According to long-term normals, temperatures at this time of year are "normally" dropping like a rock in interior Alaska, as net infrared radiation loss takes a heavy toll. The peak climatological rate of temperature drop in Fairbanks occurs on October 14 (6.2°F per week). However, in the past 3 weeks the temperature hasn't dropped at all, as the circulation pattern has switched from unusual cold to unusual warmth. Fairbanks reached 50°F yesterday, which is now well above the normal high of 36°F. [But recall that I indicated on September 18 that it was unlikely that 50°F wouldn't be reached again. If it hadn't, it would have broken a record.]

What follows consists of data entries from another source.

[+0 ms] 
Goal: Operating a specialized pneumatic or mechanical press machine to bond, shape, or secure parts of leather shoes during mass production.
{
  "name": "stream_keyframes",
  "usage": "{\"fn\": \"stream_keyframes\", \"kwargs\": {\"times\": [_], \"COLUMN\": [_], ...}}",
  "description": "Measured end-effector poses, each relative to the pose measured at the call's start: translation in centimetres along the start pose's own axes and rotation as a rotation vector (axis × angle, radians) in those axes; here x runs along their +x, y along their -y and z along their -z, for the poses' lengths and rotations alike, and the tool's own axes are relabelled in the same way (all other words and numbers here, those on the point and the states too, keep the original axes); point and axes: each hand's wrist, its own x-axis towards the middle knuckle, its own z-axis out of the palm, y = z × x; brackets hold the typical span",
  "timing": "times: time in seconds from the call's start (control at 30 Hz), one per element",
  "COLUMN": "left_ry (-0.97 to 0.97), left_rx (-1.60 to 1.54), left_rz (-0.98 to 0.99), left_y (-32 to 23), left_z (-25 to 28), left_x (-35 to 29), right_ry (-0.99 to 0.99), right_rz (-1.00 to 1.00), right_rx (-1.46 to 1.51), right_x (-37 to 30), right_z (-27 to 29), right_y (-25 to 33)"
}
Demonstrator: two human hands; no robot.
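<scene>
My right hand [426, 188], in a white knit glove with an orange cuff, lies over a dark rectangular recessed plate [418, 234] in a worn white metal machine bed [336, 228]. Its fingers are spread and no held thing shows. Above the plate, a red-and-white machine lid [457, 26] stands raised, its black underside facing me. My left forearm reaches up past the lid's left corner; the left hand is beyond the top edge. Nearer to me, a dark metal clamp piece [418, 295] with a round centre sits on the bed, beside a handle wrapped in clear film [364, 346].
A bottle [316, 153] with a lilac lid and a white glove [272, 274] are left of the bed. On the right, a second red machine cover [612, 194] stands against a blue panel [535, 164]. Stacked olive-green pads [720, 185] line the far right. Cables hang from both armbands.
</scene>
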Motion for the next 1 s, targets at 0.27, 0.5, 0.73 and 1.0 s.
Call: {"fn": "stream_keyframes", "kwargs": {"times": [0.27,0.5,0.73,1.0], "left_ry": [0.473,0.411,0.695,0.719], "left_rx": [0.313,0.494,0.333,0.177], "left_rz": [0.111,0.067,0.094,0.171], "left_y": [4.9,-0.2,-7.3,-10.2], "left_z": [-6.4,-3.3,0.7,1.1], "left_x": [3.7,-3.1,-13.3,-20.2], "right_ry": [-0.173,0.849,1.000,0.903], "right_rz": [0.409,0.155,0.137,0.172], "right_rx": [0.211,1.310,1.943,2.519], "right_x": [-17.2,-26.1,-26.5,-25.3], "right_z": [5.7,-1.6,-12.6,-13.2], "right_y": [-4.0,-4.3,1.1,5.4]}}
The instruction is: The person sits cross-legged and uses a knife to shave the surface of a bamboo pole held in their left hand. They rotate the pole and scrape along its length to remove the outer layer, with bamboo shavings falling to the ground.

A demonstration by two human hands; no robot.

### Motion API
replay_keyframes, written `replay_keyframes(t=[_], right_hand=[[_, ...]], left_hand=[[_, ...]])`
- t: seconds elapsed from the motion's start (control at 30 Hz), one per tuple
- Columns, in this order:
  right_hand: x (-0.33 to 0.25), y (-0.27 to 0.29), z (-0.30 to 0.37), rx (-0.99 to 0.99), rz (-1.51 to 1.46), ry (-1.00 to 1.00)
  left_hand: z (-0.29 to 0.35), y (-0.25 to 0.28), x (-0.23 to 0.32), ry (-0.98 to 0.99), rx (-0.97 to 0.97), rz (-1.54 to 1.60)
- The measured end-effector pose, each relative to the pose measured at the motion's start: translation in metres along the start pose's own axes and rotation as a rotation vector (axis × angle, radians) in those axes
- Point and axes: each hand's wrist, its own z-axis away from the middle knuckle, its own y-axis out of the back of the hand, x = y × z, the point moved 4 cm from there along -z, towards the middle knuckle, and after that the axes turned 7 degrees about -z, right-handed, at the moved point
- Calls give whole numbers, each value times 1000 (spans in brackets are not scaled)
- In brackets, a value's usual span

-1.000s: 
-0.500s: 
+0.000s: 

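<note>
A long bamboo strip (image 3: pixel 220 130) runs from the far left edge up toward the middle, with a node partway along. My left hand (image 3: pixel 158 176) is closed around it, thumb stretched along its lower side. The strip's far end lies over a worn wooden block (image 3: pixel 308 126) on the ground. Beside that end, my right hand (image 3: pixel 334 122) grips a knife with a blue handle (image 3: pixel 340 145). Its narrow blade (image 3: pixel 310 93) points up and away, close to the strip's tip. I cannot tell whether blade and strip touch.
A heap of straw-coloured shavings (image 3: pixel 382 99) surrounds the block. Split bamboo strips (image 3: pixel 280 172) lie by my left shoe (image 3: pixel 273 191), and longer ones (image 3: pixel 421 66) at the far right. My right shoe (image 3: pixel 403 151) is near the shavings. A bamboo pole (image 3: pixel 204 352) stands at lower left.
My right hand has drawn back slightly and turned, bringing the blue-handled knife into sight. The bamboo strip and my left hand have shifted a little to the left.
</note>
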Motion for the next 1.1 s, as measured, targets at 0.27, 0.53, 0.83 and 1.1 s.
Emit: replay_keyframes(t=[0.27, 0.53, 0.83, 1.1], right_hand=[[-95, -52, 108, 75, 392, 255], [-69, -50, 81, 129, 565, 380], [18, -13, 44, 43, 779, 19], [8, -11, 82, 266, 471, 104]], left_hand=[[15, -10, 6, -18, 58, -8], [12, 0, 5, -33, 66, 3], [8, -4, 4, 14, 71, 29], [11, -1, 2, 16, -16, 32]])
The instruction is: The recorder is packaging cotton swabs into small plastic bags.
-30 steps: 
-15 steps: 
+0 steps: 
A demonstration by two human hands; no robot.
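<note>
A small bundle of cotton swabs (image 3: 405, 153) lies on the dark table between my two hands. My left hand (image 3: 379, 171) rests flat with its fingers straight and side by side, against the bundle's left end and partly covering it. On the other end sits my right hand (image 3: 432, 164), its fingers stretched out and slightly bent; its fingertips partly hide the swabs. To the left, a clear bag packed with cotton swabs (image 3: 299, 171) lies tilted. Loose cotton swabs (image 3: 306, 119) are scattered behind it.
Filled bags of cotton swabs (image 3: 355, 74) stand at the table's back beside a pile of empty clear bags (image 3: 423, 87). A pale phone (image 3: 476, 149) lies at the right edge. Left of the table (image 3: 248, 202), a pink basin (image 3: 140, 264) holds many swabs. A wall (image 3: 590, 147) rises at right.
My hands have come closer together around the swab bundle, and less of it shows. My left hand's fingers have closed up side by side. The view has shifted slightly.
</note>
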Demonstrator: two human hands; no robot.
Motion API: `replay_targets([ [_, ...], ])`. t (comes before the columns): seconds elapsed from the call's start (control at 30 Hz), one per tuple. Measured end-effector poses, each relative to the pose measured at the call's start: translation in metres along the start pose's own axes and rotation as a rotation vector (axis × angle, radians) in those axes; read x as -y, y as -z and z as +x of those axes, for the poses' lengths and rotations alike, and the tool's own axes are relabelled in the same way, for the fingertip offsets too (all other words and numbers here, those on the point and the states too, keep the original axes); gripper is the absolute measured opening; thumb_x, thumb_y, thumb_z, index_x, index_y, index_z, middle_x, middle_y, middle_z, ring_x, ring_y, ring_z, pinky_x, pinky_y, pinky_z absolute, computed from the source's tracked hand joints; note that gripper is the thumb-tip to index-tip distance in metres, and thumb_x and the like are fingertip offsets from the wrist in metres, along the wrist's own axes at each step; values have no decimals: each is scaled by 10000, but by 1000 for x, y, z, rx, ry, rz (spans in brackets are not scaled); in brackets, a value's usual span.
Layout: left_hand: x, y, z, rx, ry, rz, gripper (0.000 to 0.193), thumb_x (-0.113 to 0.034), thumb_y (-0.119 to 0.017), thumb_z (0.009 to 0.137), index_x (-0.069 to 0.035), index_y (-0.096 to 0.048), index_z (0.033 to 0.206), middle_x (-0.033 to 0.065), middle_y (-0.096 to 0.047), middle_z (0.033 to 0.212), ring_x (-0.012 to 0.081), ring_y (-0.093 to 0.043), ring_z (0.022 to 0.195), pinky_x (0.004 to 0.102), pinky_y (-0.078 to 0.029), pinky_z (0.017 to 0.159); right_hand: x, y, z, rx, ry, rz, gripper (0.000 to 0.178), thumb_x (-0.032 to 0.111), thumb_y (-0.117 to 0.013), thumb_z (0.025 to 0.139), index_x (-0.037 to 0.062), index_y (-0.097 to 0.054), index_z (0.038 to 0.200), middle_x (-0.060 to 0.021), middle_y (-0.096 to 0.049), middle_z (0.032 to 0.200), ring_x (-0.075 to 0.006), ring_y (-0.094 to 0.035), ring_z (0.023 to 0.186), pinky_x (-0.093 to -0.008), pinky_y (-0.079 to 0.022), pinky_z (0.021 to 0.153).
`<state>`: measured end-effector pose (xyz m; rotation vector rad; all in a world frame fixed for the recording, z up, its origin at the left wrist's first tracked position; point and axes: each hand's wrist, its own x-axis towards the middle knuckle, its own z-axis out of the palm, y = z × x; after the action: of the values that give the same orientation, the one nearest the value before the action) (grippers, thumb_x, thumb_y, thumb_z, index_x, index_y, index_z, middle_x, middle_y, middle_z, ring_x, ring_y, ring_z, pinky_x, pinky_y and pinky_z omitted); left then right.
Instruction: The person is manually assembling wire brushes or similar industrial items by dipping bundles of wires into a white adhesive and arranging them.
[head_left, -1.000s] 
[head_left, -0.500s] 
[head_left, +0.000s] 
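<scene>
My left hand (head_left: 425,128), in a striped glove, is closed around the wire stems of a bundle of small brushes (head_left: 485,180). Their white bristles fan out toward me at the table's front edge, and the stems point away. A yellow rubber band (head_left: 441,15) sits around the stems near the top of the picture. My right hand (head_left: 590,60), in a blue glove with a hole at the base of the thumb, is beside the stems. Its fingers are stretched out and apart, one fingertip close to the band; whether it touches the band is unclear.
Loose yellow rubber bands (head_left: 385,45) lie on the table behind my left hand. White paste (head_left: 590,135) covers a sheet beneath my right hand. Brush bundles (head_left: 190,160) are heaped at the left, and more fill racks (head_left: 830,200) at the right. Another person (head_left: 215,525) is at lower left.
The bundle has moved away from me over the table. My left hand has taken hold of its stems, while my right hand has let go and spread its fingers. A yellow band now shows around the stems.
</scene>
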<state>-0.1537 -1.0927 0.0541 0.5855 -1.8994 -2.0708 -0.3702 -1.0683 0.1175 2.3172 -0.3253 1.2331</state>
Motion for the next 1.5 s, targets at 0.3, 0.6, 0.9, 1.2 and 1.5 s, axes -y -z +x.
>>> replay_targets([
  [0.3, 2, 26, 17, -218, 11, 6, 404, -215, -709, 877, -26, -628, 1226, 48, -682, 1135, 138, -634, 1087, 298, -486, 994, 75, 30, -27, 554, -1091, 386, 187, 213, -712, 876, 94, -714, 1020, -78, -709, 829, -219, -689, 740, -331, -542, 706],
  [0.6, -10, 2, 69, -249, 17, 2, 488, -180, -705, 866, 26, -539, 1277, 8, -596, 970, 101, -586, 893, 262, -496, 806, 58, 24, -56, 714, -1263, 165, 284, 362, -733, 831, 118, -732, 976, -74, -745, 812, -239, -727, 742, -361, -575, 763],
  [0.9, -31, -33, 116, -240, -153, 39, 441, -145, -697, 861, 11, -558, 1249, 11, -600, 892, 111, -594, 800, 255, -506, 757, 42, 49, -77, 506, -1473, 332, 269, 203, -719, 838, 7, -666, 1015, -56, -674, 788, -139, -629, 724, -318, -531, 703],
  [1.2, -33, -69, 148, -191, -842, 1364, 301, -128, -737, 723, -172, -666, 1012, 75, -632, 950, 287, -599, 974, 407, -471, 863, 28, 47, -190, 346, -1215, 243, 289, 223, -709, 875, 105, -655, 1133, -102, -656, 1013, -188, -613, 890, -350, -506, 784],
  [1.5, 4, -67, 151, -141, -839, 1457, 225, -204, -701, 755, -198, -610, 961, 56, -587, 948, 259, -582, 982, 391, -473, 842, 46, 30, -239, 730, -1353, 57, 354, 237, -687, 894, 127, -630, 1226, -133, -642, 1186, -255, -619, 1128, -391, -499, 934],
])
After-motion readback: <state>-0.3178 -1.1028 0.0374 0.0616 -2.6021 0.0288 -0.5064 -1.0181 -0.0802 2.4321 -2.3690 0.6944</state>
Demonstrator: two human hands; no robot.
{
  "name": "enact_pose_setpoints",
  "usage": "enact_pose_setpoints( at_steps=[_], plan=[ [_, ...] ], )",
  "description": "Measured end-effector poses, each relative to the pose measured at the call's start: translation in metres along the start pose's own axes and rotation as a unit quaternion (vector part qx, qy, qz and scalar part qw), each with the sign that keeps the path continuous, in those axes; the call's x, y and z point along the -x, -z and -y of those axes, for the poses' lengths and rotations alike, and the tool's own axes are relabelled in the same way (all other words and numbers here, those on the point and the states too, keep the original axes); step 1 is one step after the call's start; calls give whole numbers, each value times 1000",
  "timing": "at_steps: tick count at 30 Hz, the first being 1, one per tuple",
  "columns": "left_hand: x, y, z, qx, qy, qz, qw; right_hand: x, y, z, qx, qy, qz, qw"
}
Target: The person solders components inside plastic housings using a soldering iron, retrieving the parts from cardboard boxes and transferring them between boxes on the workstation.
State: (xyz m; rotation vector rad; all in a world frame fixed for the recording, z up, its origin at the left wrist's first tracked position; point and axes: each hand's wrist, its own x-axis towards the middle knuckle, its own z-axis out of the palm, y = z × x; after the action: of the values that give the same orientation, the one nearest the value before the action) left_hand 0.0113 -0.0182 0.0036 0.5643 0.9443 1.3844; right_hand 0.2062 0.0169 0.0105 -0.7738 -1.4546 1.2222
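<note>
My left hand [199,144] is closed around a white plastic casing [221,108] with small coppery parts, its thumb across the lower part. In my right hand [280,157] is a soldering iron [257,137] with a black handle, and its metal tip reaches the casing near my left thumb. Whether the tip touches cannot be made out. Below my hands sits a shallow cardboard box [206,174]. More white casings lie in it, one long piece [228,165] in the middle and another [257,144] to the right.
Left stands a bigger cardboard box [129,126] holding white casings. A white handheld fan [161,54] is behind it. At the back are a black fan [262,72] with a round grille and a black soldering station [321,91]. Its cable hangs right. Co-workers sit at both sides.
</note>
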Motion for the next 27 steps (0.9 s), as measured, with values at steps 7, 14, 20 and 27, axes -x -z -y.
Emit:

Looking at the last 10 days of September and the first 10 days of October this year, the latter period was actually warmer (35.2°F vs 33.7°F). This is not too uncommon, having occurred 11 previous times since 1930, but prior to 1990 it only occurred 5 times in 6 decades. In the 24 years from 1992-present, it has occurred 7 times.
Another way of looking at this change is that from 1930-1991, October 1-10 was colder than September 21-30 by 6.5°F on average. However, from 1992-2015, the latter period was only 4.2°F colder on average. So we could say the rate of cooling has diminished by over a third in the 3 weeks surrounding October 1.
Warm conditions notwithstanding, ice formation is now evident on the Yukon River at Beaver and Tanana:
No ice is yet visible on the Tanana at Nenana, however.